Physical-Digital Juxtaposition

To justify the existence of this parallel reality, many Metaverse platforms are offering virtual experiences that come with physical incentives that are tangible in the real world. The Farzi Café; in Metaverse would allow foodies to enjoy the gastronomical experiences virtually and physically.


The virtual Farzi Café is being created by OneRare, a food Metaverse or a “foodverse” that will recreate the interiors of the restaurant digitally. To begin with, guests can mint tokens for recipes and ingredients by playing games, which can further be exchanged at the physical restaurant for actual food items.  Kalra said the virtual 'Farzi Cafe is likely to open up for experience in “a couple of months”.

“Farzi Cafe has always been very avant-garde, and part of it is also embracing technology. With Metaverse, we want to juxtapose the online world and the offline world. So, what you do in the online world will have real-life experiences in the offline world,” Kalra says.


Was it induced by Covid?

The timing of the growing popularity of the Metaverse phenomenon makes one wonder if the buzz is induced by the Covid-19 pandemic that confined people within the four walls of their homes, making them crave human connection more than ever. Sinha says it “wasn’t induced, but accelerated” by the pandemic. 

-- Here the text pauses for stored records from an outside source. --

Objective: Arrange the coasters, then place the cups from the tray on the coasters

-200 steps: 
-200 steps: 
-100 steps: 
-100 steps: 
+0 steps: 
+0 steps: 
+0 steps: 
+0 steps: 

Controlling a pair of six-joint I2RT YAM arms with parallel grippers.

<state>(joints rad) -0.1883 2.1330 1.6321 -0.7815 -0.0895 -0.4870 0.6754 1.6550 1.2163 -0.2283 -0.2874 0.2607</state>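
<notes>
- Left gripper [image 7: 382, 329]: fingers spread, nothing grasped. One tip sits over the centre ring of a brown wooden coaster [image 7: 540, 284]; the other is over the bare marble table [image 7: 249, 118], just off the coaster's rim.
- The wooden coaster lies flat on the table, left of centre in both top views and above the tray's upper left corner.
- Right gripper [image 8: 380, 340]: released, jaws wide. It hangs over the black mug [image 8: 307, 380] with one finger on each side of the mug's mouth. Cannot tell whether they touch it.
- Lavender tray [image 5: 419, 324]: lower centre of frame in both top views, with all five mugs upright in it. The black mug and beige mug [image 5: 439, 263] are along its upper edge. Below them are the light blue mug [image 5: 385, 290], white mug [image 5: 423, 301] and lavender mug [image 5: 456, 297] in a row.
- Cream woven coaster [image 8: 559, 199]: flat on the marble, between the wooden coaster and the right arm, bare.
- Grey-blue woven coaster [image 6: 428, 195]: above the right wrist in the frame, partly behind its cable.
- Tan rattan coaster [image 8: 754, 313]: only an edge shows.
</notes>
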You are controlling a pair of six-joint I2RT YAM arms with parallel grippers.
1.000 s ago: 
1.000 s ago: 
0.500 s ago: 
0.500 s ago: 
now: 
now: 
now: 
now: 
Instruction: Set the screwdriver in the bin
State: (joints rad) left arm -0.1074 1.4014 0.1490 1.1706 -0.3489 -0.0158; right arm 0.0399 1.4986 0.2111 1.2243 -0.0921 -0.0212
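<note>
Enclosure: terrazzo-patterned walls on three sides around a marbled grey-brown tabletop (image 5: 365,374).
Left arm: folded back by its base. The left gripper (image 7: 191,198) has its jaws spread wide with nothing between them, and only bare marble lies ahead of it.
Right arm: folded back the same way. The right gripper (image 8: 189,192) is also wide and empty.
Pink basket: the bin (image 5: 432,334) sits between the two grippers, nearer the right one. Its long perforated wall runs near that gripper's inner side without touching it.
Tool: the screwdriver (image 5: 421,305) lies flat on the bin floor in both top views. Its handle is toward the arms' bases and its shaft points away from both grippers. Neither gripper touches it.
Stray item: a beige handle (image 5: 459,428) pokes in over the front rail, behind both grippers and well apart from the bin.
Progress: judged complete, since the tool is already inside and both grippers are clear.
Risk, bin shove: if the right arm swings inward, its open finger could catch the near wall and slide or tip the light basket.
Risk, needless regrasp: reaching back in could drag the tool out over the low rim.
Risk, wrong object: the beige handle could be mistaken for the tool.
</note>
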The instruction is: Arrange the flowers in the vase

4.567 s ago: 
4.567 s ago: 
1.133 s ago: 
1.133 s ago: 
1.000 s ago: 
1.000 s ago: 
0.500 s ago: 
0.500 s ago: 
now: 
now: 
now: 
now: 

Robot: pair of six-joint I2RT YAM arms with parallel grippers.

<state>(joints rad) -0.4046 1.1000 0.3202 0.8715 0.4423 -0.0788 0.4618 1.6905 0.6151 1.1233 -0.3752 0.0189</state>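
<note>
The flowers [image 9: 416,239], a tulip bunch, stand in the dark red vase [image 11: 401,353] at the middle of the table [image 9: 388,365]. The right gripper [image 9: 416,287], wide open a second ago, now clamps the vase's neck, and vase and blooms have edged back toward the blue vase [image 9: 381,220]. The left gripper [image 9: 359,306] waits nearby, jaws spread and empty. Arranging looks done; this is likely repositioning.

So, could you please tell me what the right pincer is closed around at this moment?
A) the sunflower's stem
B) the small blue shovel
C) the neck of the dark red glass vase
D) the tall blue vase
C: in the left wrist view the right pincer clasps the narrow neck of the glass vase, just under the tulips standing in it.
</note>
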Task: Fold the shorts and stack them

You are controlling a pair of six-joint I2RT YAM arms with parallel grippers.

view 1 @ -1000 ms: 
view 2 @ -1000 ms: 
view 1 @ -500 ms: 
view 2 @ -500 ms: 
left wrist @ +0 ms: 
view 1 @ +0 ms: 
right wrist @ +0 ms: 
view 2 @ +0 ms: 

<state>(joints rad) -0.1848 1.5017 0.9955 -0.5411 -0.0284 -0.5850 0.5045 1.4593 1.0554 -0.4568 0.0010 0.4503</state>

The popularity of Metaverse that allows people to socialise online without stepping out of their homes, also raises concerns over this alternate reality, encouraging a culture of “physical isolation”. But Ojha is not worried. He explains that Metaverse allows users to interact with people from all over the world, and the digital interactions would eventually translate into physical meetings in the real world.  “The digital world has always brought people closer,” he says. “If you meet a person from Mumbai in the metaverse and you like them, you will end up wanting to meet them when you are in Mumbai next.”


Metaverse. (Credit: Shutterstock)

The Future

The way the digital world has grown, Sinha says, it was designed to create more interaction, but a lot is yet to be figured out. Because Metaverse involves an intersection of multiple components, like virtual and augmented realities, virtual currency and NFTs, the desired “interoperability is quite unprecedented”. “For the sort of vision of Metaverse that we are talking about to become a reality, these pieces need to come together,” he says.

While agreeing that it was too early to tell what all was possible in Metaverse, Kalra, a techno-geek himself, is optimistic. “A virtual presence on Metaverse is definitely going to be a thing, an absolute norm 10 years down the line, maybe even sooner. Will it replace physical things? I don’t think so, but it will be an augmented,” he says.